What is being asked: Please restate each entry below, word for word.

Source data:
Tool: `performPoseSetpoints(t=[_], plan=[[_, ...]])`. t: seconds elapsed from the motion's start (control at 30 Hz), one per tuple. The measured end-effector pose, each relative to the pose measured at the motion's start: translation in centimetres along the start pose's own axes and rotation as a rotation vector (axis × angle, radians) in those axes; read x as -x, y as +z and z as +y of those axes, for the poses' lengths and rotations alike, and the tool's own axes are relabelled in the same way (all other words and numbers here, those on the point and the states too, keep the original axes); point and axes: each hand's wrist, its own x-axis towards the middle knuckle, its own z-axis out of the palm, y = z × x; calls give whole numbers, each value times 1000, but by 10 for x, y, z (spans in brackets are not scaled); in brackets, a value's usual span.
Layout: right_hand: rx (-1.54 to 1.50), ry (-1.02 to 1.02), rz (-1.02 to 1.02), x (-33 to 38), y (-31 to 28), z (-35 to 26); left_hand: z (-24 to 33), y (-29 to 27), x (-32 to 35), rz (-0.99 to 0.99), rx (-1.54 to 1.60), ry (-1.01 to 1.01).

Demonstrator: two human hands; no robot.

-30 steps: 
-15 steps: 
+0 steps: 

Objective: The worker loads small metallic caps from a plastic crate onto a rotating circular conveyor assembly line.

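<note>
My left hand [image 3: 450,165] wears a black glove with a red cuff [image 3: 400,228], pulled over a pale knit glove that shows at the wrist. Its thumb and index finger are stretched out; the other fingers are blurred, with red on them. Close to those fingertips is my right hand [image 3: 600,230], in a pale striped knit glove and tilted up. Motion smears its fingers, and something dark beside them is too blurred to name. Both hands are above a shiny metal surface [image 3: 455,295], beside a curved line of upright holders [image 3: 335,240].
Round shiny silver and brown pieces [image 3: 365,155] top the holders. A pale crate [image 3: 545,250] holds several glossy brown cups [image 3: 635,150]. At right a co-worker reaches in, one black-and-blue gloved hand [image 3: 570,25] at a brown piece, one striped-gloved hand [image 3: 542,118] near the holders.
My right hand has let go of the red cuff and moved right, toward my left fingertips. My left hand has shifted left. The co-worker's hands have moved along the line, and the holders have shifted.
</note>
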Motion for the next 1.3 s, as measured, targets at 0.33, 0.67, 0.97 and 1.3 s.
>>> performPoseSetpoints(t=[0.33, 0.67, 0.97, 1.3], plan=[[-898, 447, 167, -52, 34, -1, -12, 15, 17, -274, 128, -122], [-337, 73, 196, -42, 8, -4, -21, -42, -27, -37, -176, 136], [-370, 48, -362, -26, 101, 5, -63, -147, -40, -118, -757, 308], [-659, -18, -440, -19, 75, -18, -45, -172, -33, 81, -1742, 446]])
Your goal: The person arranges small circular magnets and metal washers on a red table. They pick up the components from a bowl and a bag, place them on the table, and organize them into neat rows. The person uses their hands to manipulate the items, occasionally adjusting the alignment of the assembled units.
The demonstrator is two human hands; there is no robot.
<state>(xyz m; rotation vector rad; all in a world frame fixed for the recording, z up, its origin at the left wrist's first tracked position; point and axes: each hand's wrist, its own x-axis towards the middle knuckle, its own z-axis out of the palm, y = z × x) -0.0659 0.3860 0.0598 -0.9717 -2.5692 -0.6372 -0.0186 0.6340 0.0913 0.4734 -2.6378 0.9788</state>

Your response:
Tool: `performPoseSetpoints(t=[_], plan=[[_, ...]])`. t: seconds elapsed from the motion's start (control at 30 Hz), one per tuple. The measured end-effector pose, each relative to the pose measured at the motion's start: translation in centimetres along the start pose's own axes and rotation as a rotation vector (axis × angle, radians) in those axes; read x as -x, y as +z and z as +y of those axes, for the poses' lengths and rotations alike, and the tool's own axes are relabelled in the same way (all other words and numbers here, those on the point and the states too, keep the original axes); point and axes: each hand's wrist, its own x-axis towards the middle knuckle, its own z-axis out of the palm, y = z × x; calls give whole numbers, each value times 1000, but by 10 for x, y, z (spans in brackets are not scaled); in brackets, a value's usual span.
Layout: right_hand: rx (-1.54 to 1.50), ry (-1.02 to 1.02), rz (-1.02 to 1.02), x (-33 to 38), y (-31 to 28), z (-35 to 26); left_hand: z (-24 to 33), y (-29 to 27), x (-32 to 35), rz (-0.99 to 0.99), rx (-1.54 to 1.60), ry (-1.01 to 1.01).

Demonstrator: two human hands; no robot.

-30 steps: 
-15 steps: 
+0 steps: 

Objective: The worker loads small metallic caps from a plastic crate onto a rotating circular conveyor assembly line.

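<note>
My left hand [image 3: 450,165] wears a black glove with a red cuff [image 3: 400,228], pulled over a pale knit glove that shows at the wrist. Its thumb and index finger are stretched out; the other fingers are blurred, with red on them. Close to those fingertips is my right hand [image 3: 600,230], in a pale striped knit glove and tilted up. Motion smears its fingers, and something dark beside them is too blurred to name. Both hands are above a shiny metal surface [image 3: 455,295], beside a curved line of upright holders [image 3: 335,240].
Round shiny silver and brown pieces [image 3: 365,155] top the holders. A pale crate [image 3: 545,250] holds several glossy brown cups [image 3: 635,150]. At right a co-worker reaches in, one black-and-blue gloved hand [image 3: 570,25] at a brown piece, one striped-gloved hand [image 3: 542,118] near the holders.
My right hand has let go of the red cuff and moved right, toward my left fingertips. My left hand has shifted left. The co-worker's hands have moved along the line, and the holders have shifted.
</note>
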Motion for the next 1.3 s, as measured, targets at 0.33, 0.67, 0.97 and 1.3 s.
>>> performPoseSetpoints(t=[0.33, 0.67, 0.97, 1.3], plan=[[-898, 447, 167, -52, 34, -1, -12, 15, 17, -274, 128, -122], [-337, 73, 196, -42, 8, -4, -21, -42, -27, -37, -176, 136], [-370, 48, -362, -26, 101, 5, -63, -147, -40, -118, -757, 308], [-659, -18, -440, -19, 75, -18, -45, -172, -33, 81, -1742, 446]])
Your goal: The person arranges small circular magnets and metal washers on a red table. They pick up the components from a bowl and a bag, place them on the table, and organize them into neat rows. The person uses their hands to manipulate the items, occasionally adjusting the alignment of the assembled units.
The demonstrator is two human hands; there is no robot.
<state>(xyz m; rotation vector rad; all in a world frame fixed for the recording, z up, its origin at the left wrist's first tracked position; point and axes: each hand's wrist, its own x-axis towards the middle knuckle, its own z-axis out of the palm, y = z × x) -0.0659 0.3860 0.0598 -0.9717 -2.5692 -0.6372 -0.0186 0.6340 0.0913 0.4734 -2.6378 0.9788</state>

The answer has been given, and the exercise is done.